WHAT NEEDS TO BE DONE:
Go through the material below and copy each line where the word "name" appears.

INFORMATION SHOWN:
....................
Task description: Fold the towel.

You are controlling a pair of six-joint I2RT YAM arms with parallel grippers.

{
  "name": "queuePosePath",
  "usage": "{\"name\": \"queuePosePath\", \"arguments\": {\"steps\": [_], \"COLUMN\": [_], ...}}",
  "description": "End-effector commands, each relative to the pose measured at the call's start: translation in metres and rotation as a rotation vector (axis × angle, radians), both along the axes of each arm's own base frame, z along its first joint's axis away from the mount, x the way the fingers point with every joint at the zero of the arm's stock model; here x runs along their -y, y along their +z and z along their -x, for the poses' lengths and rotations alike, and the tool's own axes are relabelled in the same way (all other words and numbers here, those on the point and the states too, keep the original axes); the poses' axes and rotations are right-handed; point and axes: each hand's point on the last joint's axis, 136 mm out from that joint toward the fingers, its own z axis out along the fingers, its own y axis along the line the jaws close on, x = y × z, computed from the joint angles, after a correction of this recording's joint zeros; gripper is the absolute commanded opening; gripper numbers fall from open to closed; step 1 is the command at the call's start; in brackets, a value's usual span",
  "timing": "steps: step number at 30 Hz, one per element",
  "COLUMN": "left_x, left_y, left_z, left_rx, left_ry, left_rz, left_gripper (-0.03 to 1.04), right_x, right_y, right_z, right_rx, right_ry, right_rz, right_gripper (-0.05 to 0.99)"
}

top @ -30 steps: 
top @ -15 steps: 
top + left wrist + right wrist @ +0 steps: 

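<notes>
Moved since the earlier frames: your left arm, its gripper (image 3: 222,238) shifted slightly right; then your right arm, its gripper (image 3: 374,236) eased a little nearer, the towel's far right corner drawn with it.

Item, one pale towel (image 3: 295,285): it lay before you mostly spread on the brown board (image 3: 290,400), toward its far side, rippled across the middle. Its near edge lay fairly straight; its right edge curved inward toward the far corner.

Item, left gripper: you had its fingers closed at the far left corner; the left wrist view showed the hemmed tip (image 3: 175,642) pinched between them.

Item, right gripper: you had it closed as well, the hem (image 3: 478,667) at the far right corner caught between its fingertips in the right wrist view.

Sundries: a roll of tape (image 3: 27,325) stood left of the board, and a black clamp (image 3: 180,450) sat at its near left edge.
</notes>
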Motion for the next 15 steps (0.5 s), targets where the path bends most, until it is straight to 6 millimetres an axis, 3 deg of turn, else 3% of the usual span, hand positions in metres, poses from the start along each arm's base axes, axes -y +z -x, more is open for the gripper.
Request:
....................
YOUR RESPONSE:
  "name": "queuePosePath",
  "usage": "{\"name\": \"queuePosePath\", \"arguments\": {\"steps\": [_], \"COLUMN\": [_], ...}}",

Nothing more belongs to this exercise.